── EXERCISE DATA ──

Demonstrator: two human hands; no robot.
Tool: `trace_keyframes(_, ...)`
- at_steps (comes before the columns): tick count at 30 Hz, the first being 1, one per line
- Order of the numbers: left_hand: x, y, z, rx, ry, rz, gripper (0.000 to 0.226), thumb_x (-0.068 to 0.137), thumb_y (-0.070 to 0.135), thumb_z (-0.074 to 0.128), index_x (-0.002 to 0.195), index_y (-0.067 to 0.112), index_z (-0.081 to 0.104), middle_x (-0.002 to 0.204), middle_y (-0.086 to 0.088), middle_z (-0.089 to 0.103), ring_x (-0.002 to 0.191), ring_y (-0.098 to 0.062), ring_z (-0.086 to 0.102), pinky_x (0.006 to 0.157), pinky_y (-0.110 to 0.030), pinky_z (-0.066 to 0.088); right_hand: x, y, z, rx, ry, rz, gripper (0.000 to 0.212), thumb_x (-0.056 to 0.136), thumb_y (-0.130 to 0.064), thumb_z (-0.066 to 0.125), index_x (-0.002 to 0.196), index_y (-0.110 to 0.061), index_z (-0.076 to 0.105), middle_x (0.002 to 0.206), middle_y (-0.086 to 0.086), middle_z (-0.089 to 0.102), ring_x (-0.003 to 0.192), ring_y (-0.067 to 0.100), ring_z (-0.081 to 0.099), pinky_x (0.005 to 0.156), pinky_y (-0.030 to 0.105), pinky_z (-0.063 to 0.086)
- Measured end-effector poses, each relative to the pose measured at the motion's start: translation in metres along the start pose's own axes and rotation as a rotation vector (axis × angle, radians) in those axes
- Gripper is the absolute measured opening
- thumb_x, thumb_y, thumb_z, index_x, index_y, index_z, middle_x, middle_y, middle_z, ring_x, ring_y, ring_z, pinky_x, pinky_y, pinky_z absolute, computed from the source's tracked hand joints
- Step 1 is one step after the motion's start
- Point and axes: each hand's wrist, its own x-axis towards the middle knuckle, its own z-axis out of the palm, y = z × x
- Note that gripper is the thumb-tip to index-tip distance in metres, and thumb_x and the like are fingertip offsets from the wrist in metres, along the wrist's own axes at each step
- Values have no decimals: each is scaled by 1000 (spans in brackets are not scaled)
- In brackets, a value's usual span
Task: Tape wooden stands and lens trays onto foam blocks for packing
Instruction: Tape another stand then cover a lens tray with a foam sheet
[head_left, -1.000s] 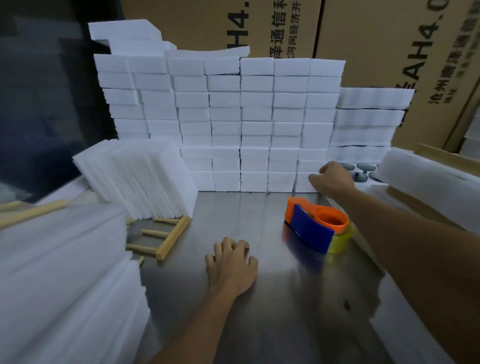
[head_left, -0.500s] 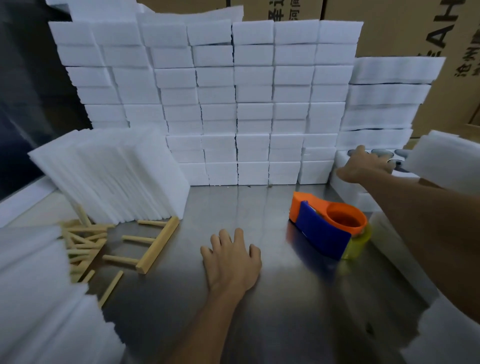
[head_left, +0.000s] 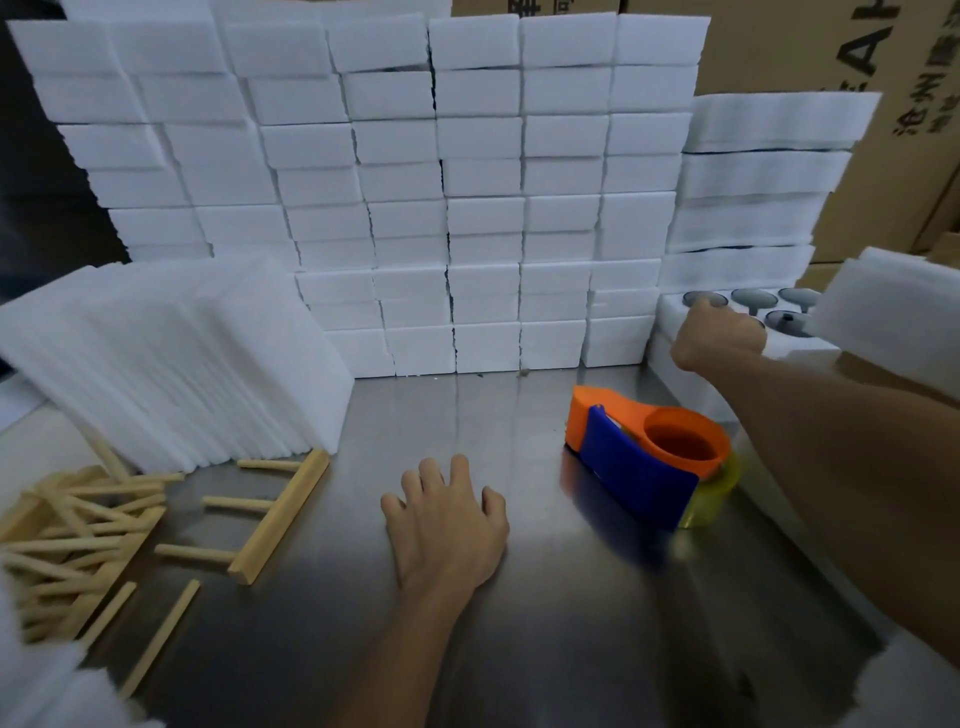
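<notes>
While the left hand (head_left: 447, 525) rests flat, fingers relaxed, mid-worktop, the right hand (head_left: 719, 338) curls onto the lens tray (head_left: 748, 306) at the back right corner, likely to fetch it; tape dispenser (head_left: 649, 457) nearby.

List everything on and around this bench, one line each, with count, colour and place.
foam blocks: many, white, stacked as a wall at the back
foam sheets: one leaning pack, white, back left
wooden stand: one, pale wood, lying flat, left of centre
loose wooden sticks: a pile, pale wood, far left
tape dispenser: one, orange and blue, right of centre
lens tray: one, white with grey lenses, back right
cardboard boxes: brown, behind
table: steel
left hand: resting on the table
right hand: at the lens tray, grip unclear
</notes>
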Motion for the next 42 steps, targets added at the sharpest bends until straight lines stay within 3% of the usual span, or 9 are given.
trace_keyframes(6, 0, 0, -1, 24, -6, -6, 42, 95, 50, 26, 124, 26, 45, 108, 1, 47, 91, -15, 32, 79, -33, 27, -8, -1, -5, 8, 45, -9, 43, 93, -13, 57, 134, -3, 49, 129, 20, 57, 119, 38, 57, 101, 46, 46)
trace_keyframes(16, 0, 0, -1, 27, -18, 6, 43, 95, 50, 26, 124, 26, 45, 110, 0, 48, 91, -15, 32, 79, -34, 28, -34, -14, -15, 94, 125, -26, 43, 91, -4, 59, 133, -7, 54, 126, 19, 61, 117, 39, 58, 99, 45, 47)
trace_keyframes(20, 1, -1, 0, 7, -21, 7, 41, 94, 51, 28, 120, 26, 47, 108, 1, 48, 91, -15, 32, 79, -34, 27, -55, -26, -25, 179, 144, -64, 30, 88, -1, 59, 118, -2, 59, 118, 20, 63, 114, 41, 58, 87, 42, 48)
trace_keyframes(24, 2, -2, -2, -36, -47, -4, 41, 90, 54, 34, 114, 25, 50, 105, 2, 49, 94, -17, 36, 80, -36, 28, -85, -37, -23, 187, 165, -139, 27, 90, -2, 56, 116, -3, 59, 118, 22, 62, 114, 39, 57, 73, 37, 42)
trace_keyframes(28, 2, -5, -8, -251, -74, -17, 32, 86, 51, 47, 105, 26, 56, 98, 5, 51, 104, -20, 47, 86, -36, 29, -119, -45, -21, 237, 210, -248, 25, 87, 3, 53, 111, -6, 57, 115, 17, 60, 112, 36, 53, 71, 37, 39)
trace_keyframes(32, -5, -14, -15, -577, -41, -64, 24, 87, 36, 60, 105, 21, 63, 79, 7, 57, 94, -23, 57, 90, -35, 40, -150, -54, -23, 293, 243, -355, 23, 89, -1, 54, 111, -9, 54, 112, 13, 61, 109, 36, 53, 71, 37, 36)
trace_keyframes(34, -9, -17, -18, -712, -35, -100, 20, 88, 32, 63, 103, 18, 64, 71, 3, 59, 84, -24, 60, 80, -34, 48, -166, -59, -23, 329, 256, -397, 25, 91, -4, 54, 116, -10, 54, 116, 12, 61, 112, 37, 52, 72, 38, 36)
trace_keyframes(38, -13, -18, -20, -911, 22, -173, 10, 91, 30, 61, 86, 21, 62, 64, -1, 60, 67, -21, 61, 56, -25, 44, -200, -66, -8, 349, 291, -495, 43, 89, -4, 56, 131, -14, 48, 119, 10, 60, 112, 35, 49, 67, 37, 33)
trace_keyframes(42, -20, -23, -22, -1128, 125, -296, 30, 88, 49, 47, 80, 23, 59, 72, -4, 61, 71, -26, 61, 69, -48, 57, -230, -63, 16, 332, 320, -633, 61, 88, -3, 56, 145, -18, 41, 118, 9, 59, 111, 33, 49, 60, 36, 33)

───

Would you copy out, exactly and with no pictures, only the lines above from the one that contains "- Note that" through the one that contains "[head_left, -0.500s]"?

- Note that gripper is the thumb-tip to index-tip distance in metres, and thumb_x and the like are fingertip offsets from the wrist in metres, along the wrist's own axes at each step
- Values have no decimals: each is scaled by 1000 (spans in brackets are not scaled)
- In brackets, a value's usual span
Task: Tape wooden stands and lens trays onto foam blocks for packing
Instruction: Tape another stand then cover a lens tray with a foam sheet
[head_left, -1.000s] 
[head_left, -0.500s] 

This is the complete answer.